For months, architectural critics have heralded the debut of one of the most anticipated new museum buildings in years. Partially submerged on 22 well-manicured acres, five glass-sheathed pavilions address the stately classical facade of the Nelson-Atkins Museum of Art. At once classical and contemporary, the Bloch Building addition is being hailed as a near perfect design solution: strikingly original sculpture on a grand scale and a thoughtful answer to the timeless question of how best to display art.
Called “one of the best museums of the last generation” by the New Yorker and “one of the most captivating contemporary museum experiences since the opening of the Tate Modern” in London by Metropolis magazine, the Bloch Building, which honors board chairman Henry Bloch, co-founder of H&R Block, and his wife, Marion, opens to the public on June 9.
The $200 million project got underway in 1999 when architect Steven Holl of New York was chosen from a field of six finalists.
Presented with the challenge of creating a design that would unite the museum’s original Beaux Arts-style home, an expanse of buff-colored limestone completed by Kansas City architects Wight and Wight in 1933, with the adjacent Kansas City Sculpture Park, designed by landscape architect Dan Kiley and Jaquelin Robertson and finished in 1989, Holl found an unconventional solution. Emphasizing light and space, he wed landscape to architecture in a design that is both grandly eloquent and invitingly human.

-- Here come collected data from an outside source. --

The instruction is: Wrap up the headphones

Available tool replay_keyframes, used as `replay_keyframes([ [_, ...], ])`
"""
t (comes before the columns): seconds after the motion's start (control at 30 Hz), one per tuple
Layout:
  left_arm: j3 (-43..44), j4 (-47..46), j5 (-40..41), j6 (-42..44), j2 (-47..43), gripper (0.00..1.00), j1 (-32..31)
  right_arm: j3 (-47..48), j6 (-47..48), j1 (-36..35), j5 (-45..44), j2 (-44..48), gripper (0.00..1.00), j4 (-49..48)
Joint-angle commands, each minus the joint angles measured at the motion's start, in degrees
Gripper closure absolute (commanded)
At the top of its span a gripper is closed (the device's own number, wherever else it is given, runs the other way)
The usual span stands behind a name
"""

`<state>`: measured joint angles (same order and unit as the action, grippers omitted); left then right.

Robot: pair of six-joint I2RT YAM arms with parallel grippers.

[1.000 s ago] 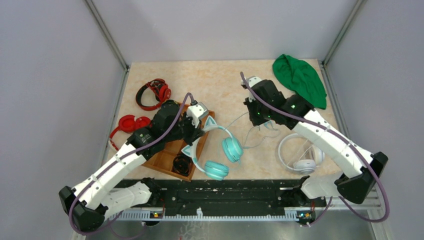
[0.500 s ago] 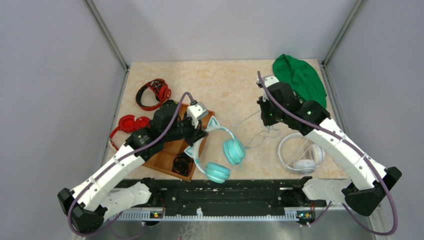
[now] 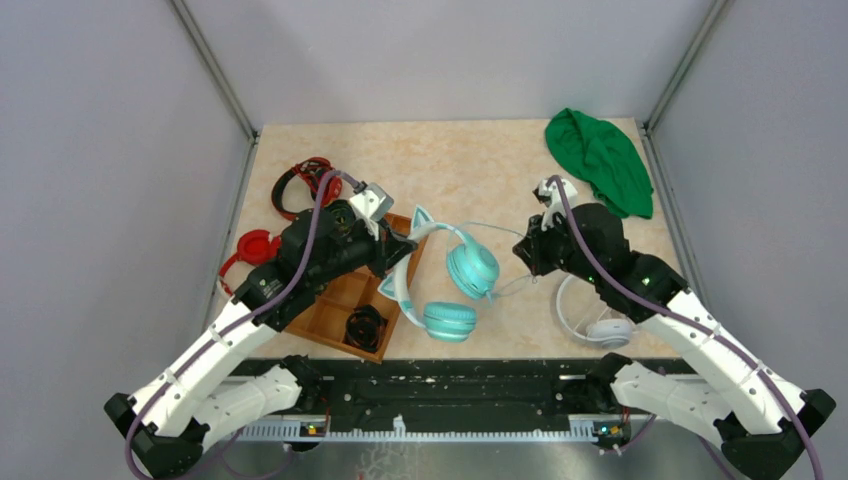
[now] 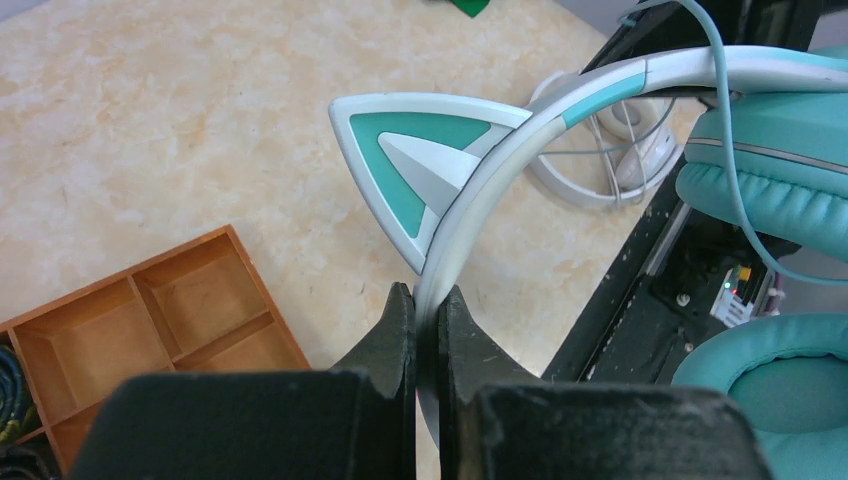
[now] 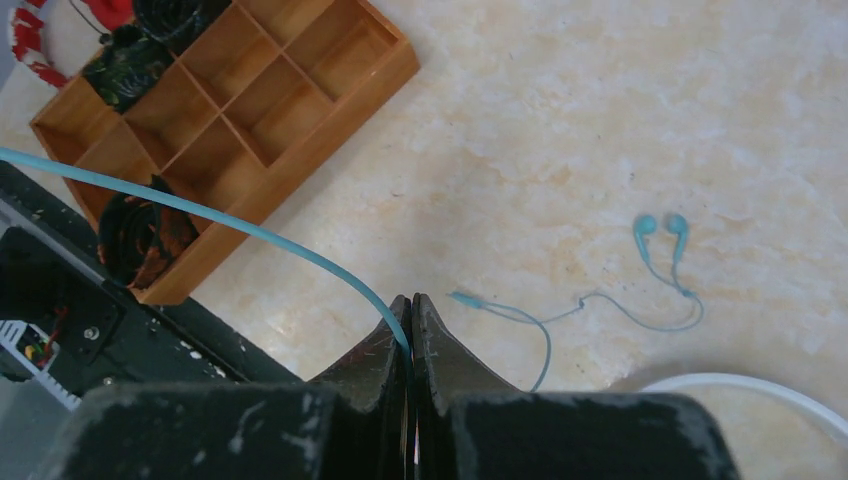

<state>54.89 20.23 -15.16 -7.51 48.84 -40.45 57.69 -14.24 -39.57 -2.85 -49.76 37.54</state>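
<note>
The fingers (image 4: pixel 396 335) of your left gripper (image 4: pixel 427 300) are clamped hard on the pale headband of the headphones (image 4: pixel 470 170), just below one pointed cat ear, with only the thickness of the band between them. Your right gripper (image 5: pixel 411 305) is pinched fully closed on the thin teal cable (image 5: pixel 200 212), which leaves its tips as a straight line towards the headphones. From above, the headphones (image 3: pixel 470 268) sit around the middle of the tabletop (image 3: pixel 440 165), a little towards the near edge. Their headband is at the right side of the wooden tray (image 3: pixel 330 310) and their two teal cups point towards your right arm. You cannot tell whether the cups rest on the surface. A coiled black cord (image 3: pixel 365 325) lies in the tray's near compartment. Two red headphones (image 3: pixel 308 185) lie by the left edge, one beyond the tray and one just beside it. White headphones (image 3: pixel 590 320) lie near the right end of the near edge, partly under your right arm. A green cloth (image 3: pixel 600 160) sits in the far right corner. A pair of small teal earbuds (image 5: pixel 650 225) lies on the bare surface beyond your right gripper.
</note>
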Motion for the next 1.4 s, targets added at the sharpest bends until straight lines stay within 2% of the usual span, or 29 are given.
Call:
replay_keyframes([
  [0.0,5.25,-8.64,1.59,-5.66,0.04,1.0,-0.13,-1.95,-1.45,0.45,3.86,1.4,1.0,-9.66],
  [0.27,7.07,-7.64,5.25,-6.38,1.52,1.0,-0.07,-4.21,-3.95,0.37,-10.61,8.5,1.0,-11.0],
  [0.37,6.98,-7.94,5.32,-6.68,1.76,1.0,-0.07,-4.5,-4.45,0.39,-13.59,10.35,1.0,-10.47],
  [0.57,7.58,-9.36,5.83,-9.17,1.86,1.0,-0.03,-6.05,-5.46,0.37,-7.47,8.58,1.0,-11.79],
  [0.67,8.29,-9.96,7.94,-12.28,2.16,1.0,0.0,-9.75,-6.46,0.41,-1.51,7.5,1.0,-15.89],
  [0.9,11.78,-11.89,12.83,-16.35,2.65,1.0,-0.02,-18.5,-9.45,0.38,2.56,7.75,1.0,-29.88],
  [0.93,12.46,-11.89,12.38,-15.76,3.04,1.0,-0.07,-20.32,-10.74,0.42,2.59,7.7,0.93,-33.19],
  [1.0,13.97,-11.24,11.73,-15.01,4.12,1.0,-0.07,-24.71,-12.62,0.42,3.98,7.11,0.68,-41.0],
  [1.03,14.85,-10.95,11.42,-14.81,4.64,1.0,-0.12,-26.47,-13.69,0.46,4.3,6.45,0.6,-44.51],
  [1.13,15.97,-11.58,10.0,-14.12,5.41,1.0,-0.07,-31.82,-15.36,0.34,5.04,3.87,0.51,-55.87],
  [1.2,16.82,-11.66,9.93,-14.5,5.6,1.0,-0.07,-38.31,-16.86,0.2,4.66,2.9,0.32,-68.6],
  [1.3,18.99,-10.81,10.63,-14.39,6.17,1.0,-0.07,-47.53,-17.56,-0.55,0.41,2.55,0.28,-88.61],
  [1.37,20.64,-9.88,11.03,-14.17,6.77,1.0,-0.07,-49.36,-15.81,-0.83,-1.53,2.83,0.27,-92.26],
])
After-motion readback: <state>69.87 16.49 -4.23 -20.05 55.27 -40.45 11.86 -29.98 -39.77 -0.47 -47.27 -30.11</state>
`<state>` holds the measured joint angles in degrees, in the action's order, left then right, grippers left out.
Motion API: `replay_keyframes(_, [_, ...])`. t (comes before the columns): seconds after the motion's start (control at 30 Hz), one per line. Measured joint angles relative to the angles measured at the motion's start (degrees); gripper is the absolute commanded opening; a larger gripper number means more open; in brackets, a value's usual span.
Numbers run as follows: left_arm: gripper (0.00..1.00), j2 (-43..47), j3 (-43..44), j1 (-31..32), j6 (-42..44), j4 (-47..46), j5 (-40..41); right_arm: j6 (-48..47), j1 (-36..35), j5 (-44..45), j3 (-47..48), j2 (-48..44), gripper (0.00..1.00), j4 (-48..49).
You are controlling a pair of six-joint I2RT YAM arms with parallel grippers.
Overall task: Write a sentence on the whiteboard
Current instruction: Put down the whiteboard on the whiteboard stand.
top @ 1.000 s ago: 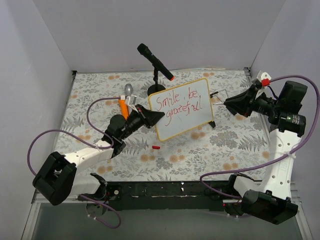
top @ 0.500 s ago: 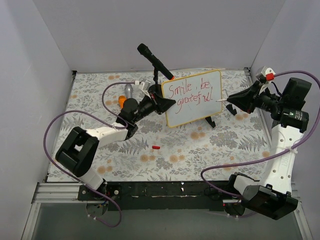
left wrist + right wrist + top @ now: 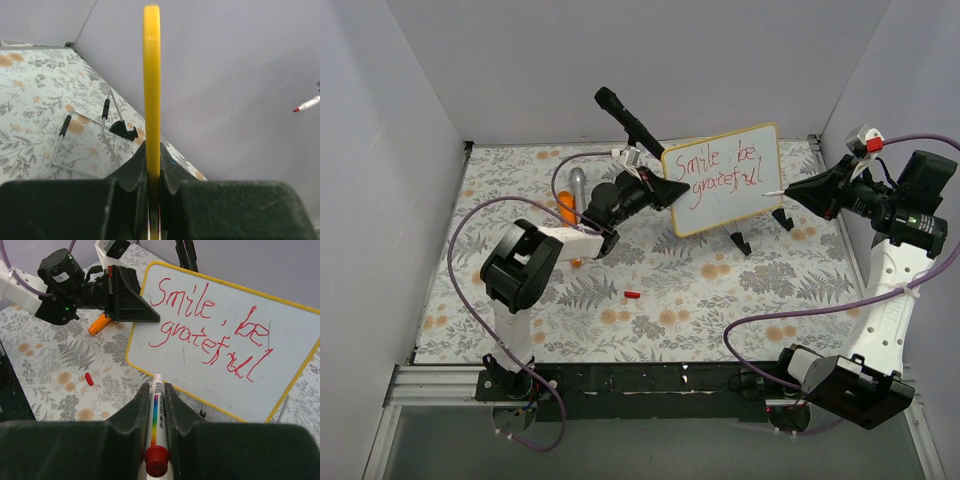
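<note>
1. Nearest the arm bases, a small red cap (image 3: 632,295) lies loose on the flowered bench (image 3: 720,300).
2. Farther in on the right, the right gripper (image 3: 796,190) is clamped narrow on a marker (image 3: 772,194). The marker's tip points at the board's right edge; I cannot tell whether it touches.
3. The left gripper (image 3: 678,188) pinches the left yellow rim of the whiteboard (image 3: 730,208), holding it tilted up over mid-bench with its face toward the right arm. A wire stand (image 3: 740,243) with black feet sits beneath it; whether it carries the board is unclear.
4. The sentence (image 3: 723,172), red and in two lines, reads "Smile, be grateful", so the writing looks essentially done.
5. The board is probably light, thin and stiff, with a slick face.
   - Gripped at one edge only, it would likely swing or flex under pen pressure.
   - The bare rim is the place to take hold, clear of ink that would likely smear.
6. Farthest back, a black microphone (image 3: 630,120) stands behind the board.
</note>
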<state>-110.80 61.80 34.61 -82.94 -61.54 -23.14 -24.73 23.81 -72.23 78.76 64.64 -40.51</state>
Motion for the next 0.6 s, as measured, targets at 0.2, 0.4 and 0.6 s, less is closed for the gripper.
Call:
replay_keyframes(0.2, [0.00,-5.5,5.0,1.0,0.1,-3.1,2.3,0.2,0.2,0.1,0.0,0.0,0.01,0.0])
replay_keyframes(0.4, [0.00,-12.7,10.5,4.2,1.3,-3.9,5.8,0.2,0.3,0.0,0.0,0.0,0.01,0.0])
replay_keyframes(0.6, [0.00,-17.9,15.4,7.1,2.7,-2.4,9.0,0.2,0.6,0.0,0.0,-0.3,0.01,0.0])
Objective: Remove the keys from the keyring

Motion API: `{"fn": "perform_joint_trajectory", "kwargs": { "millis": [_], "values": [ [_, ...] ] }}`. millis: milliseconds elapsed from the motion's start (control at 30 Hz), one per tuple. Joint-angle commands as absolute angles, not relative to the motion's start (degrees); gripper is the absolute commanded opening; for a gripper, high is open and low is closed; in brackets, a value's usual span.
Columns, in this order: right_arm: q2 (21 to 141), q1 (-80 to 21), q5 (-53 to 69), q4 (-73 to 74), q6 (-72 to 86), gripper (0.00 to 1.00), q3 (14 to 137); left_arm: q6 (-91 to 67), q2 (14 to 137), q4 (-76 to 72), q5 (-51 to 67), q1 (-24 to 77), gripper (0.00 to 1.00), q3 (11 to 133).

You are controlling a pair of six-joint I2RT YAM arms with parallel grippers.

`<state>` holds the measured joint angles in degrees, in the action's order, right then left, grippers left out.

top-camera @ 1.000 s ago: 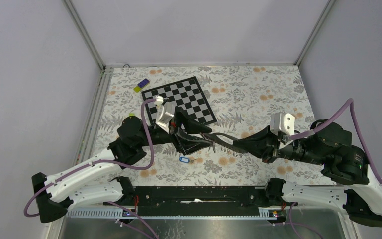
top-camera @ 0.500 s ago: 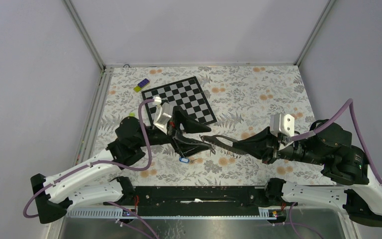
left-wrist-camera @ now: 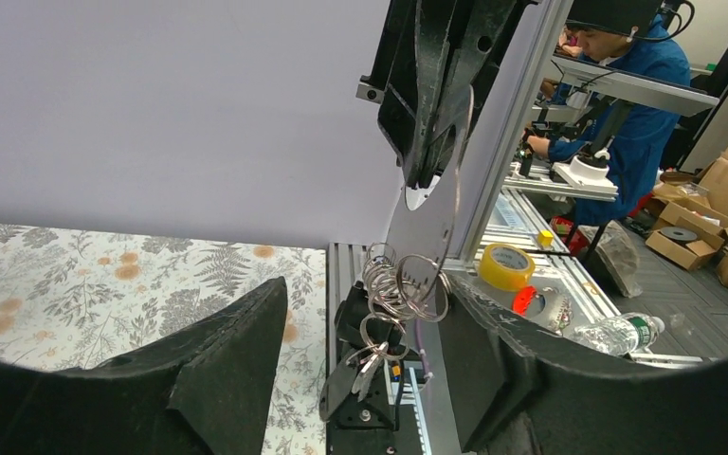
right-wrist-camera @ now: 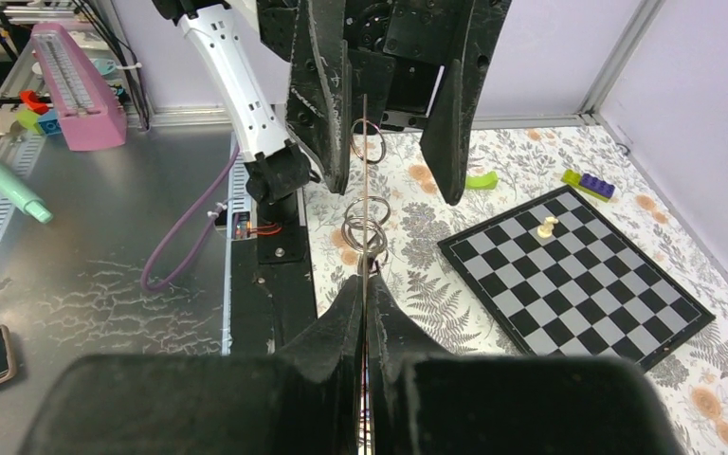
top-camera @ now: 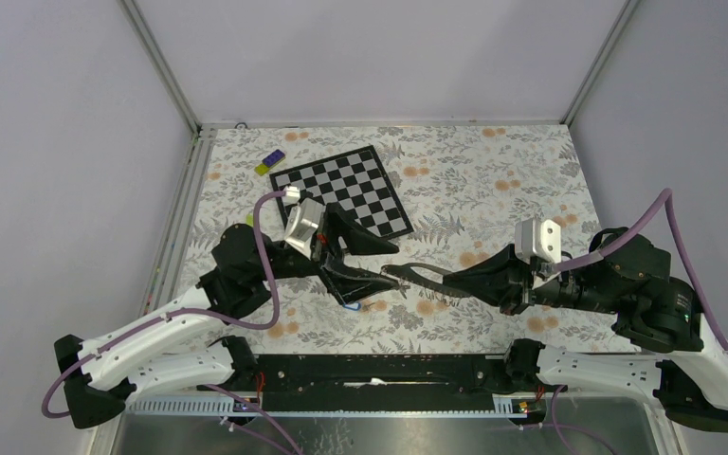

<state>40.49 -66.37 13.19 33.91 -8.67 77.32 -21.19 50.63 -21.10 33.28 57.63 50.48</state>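
Note:
My right gripper [right-wrist-camera: 364, 284] is shut on a thin flat silvery key [left-wrist-camera: 428, 213], seen edge-on in the right wrist view. A chain of wire rings [left-wrist-camera: 400, 284] hangs from that key, with small keys [left-wrist-camera: 372, 365], one of them dark-headed, at the bottom. The rings also show in the right wrist view [right-wrist-camera: 365, 232]. My left gripper [left-wrist-camera: 370, 294] is open, one finger on each side of the rings. In the top view the left gripper [top-camera: 372, 277] and the right gripper [top-camera: 409, 274] meet tip to tip above the cloth. The blue tag [top-camera: 349, 304] shows just below them.
A chessboard [top-camera: 341, 190] lies behind the left gripper, with a white chess piece [right-wrist-camera: 547, 227] on it. A purple and yellow block [top-camera: 269, 162] lies at the back left. A green piece [right-wrist-camera: 482, 180] lies near the board. The black rail [top-camera: 379, 370] runs along the near edge.
My left arm has drawn nearer and slightly left. My right gripper has followed a little left, and the meeting point now sits closer over the blue tag.

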Motion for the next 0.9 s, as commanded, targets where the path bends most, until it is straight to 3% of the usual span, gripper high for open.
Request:
{"fn": "perform_joint_trajectory", "kwargs": {
  "millis": [0,200,467,867],
  "values": [
    [40.13,-66.19,15.97,30.5,-8.0,0.05,78.24,-20.49,50.41,-23.82,35.25,57.6,0.62,51.33],
    [39.95,-66.21,17.68,30.46,-7.81,0.06,78.61,-20.04,50.61,-23.82,35.03,57.58,0.61,50.81],
    [39.12,-66.24,18.17,29.51,-7.44,0.06,78.56,-20.23,50.75,-25.2,35.81,57.57,0.7,50.11],
    [39.27,-66.19,18.46,29.33,-7.37,0.06,78.49,-22.37,53.18,-28.81,37.31,57.58,0.68,50.45]
  ]
}}
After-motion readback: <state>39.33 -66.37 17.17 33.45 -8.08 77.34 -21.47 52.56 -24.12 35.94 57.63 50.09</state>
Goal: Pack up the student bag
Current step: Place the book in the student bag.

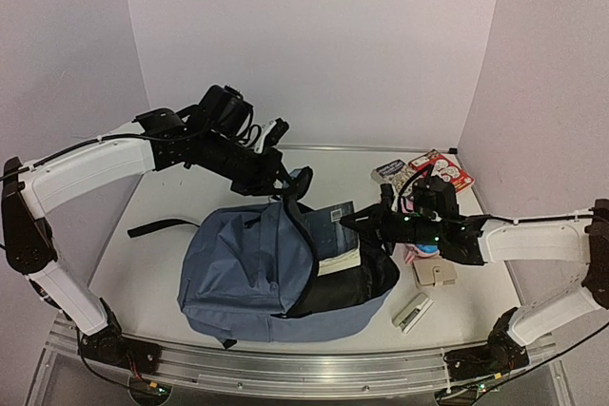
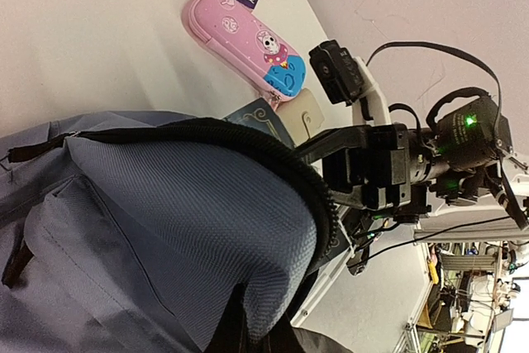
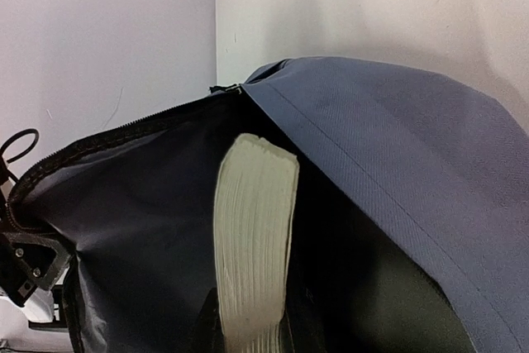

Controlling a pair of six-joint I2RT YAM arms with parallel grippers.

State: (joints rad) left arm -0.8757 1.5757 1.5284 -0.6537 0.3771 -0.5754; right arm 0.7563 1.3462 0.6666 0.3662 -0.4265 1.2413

Holl describes the connected segments as “lenses,” focal points that draw the eye out to the landscape and back again to the architecture. Inside, the galleries, which are connected below ground, are bathed in natural light. The effect is equally striking at night. Gleaming against the Kansas City skyline, the pavilions have been likened to giant magic lanterns, their glow illuminating the adjacent Sculpture Park.
Connecting the old and new wings is a granite-paved entrance plaza with a reflecting pool. The centerpiece of the plaza is Walter De Maria’s sculpture “One Sun/34 Moons.” At the bottom of the reflecting pool, skylights, or “moons,” project water-refracted light into the garage below.
Named after two early benefactors, William Rockhill Nelson, founder of the Kansas City Star, and heiress Mary McAfee Atkins, the 33,500-object Nelson-Atkins Museum is regarded as one of the finest general art museums in the United States.
Particularly well known for Asian art, the Nelson-Atkins Museum was the first institution in the country to have a dedicated gallery for Chinese art. The museum is also well known for European and American paintings, Modern sculpture and Native American art.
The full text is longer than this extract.